### Task details:
Find the line that contains "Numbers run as". Restate it and each following line exactly, through the end of the records.

### Records from a data collection:
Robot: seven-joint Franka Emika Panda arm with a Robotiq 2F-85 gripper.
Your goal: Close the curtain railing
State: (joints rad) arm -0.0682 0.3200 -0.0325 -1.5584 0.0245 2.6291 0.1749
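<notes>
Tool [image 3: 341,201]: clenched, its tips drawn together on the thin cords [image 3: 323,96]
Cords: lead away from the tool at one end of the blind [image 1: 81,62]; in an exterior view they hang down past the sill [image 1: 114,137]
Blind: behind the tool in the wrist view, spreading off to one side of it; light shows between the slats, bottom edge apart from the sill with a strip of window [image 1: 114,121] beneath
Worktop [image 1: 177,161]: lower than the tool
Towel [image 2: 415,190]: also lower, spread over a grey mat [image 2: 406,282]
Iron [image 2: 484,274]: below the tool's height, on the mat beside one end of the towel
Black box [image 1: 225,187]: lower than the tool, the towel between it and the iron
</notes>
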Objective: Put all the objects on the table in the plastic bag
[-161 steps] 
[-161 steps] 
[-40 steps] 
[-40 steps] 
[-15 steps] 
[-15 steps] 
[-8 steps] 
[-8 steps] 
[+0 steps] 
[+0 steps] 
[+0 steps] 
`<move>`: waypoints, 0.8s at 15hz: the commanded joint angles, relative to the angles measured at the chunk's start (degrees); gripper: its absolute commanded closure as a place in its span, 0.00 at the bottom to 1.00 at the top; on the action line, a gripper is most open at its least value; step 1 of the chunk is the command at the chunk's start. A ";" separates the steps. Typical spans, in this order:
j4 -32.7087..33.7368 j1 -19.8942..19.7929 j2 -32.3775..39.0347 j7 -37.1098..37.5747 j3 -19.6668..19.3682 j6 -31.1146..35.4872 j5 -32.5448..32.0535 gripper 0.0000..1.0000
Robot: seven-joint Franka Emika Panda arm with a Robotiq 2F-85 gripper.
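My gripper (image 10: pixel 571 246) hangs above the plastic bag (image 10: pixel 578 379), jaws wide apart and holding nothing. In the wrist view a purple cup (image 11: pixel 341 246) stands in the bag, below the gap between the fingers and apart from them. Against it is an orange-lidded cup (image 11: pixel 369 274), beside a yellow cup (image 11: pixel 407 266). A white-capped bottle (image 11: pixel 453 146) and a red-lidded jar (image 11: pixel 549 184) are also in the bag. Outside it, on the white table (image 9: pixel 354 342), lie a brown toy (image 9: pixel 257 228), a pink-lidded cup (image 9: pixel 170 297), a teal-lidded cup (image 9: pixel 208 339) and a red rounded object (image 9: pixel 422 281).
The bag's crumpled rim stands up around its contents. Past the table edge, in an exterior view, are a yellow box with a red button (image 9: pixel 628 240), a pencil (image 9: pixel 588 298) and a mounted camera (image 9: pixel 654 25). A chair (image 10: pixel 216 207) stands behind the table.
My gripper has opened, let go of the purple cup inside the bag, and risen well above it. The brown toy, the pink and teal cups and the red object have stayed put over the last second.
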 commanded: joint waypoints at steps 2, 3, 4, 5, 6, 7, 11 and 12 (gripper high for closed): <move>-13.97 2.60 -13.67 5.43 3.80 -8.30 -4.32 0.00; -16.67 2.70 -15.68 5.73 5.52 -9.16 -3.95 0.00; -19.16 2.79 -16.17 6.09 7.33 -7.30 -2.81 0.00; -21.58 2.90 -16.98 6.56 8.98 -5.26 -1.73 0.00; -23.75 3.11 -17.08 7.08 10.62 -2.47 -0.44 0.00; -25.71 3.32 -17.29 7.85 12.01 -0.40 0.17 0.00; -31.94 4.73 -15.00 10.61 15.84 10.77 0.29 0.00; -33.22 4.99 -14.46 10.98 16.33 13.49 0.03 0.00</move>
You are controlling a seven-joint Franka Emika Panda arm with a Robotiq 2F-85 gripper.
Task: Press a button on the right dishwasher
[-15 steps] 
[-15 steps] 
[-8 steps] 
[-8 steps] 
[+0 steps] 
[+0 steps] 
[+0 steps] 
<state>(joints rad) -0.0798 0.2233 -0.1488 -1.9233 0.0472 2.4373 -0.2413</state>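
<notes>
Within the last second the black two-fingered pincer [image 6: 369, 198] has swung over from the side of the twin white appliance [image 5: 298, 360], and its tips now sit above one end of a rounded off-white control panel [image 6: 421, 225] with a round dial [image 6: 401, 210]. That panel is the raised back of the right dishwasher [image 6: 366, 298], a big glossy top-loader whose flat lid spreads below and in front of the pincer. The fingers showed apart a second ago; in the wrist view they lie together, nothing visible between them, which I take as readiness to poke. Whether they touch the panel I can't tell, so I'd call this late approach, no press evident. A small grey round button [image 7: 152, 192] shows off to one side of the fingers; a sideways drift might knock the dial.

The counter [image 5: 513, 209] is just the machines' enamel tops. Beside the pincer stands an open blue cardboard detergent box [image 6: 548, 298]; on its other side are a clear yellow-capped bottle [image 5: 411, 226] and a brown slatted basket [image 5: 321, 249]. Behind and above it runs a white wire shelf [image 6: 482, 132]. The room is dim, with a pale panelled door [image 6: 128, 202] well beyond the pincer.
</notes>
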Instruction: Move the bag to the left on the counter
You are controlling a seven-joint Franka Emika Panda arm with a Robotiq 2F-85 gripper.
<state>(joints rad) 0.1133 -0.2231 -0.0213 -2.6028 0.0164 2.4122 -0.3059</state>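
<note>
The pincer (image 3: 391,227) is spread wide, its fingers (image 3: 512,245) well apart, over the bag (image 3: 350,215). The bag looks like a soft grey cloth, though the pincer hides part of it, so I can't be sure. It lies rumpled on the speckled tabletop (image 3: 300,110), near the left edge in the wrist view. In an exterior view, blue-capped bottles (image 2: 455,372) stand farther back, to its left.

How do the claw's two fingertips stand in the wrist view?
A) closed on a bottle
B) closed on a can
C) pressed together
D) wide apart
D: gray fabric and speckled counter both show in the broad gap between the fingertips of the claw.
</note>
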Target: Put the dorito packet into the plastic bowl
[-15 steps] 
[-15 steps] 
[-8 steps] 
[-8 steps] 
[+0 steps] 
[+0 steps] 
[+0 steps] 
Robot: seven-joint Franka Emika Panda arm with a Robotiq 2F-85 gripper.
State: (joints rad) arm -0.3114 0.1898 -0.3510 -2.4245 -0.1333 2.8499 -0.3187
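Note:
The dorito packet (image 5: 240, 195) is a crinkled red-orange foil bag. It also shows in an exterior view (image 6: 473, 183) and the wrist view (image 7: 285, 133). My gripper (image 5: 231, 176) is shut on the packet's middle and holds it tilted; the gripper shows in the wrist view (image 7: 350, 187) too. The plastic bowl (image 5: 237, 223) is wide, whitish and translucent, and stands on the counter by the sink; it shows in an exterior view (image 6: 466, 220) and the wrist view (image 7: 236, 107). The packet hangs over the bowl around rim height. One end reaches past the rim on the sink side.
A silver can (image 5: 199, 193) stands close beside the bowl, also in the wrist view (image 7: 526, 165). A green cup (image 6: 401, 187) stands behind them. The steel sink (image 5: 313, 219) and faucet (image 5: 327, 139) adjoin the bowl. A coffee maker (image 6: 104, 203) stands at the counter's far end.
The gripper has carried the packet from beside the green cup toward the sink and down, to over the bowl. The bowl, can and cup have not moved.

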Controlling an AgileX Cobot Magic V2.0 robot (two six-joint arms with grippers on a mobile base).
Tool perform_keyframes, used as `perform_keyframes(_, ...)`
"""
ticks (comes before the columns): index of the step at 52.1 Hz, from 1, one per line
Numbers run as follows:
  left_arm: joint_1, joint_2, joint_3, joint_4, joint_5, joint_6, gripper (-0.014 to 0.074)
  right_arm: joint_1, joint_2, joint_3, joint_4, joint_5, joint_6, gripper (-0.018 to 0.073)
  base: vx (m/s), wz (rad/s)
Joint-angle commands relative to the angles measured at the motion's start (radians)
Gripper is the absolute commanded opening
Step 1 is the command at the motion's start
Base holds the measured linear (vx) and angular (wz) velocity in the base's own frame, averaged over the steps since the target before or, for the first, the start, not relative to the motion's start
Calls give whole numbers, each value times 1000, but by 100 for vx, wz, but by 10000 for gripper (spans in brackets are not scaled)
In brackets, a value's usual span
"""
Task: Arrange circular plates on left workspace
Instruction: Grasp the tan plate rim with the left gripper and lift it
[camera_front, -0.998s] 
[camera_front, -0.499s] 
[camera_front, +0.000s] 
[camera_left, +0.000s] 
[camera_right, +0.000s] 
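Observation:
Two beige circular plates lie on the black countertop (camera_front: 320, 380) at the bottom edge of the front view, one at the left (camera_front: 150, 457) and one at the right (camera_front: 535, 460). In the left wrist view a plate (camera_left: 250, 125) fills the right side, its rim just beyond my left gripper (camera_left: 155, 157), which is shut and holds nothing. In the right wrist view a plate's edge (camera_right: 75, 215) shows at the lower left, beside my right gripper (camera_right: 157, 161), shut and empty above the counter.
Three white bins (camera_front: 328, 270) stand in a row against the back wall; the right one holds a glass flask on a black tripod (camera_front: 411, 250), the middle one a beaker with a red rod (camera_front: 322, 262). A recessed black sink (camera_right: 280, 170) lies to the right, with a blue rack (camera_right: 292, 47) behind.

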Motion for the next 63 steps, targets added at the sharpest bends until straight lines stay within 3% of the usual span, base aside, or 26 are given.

### Solution for this task:
Numbers run as follows:
  left_arm: joint_1, joint_2, joint_3, joint_4, joint_5, joint_6, gripper (-0.014 to 0.074)
  right_arm: joint_1, joint_2, joint_3, joint_4, joint_5, joint_6, gripper (-0.018 to 0.073)
  base: vx (m/s), wz (rad/s)
Joint-angle commands relative to the angles measured at the motion's start (radians)
Gripper is the absolute commanded opening
Step 1 is the command at the motion's start
Base holds the measured linear (vx) and angular (wz) velocity in the base's own frame, averaged over the steps since the target before or, for the first, the start, not relative to the motion's start
Calls give whole numbers, each value times 1000, but by 100 for vx, wz, but by 10000 for gripper (spans in brackets are not scaled)
In brackets, a value's usual span
"""
Task: Arrange circular plates on left workspace
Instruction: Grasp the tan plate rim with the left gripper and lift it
[camera_front, -0.998s] 
[camera_front, -0.499s] 
[camera_front, +0.000s] 
[camera_left, +0.000s] 
[camera_right, +0.000s] 
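Observation:
Two beige circular plates lie on the black countertop (camera_front: 320, 380) at the bottom edge of the front view, one at the left (camera_front: 150, 457) and one at the right (camera_front: 535, 460). In the left wrist view a plate (camera_left: 250, 125) fills the right side, its rim just beyond my left gripper (camera_left: 155, 157), which is shut and holds nothing. In the right wrist view a plate's edge (camera_right: 75, 215) shows at the lower left, beside my right gripper (camera_right: 157, 161), shut and empty above the counter.
Three white bins (camera_front: 328, 270) stand in a row against the back wall; the right one holds a glass flask on a black tripod (camera_front: 411, 250), the middle one a beaker with a red rod (camera_front: 322, 262). A recessed black sink (camera_right: 280, 170) lies to the right, with a blue rack (camera_right: 292, 47) behind.
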
Motion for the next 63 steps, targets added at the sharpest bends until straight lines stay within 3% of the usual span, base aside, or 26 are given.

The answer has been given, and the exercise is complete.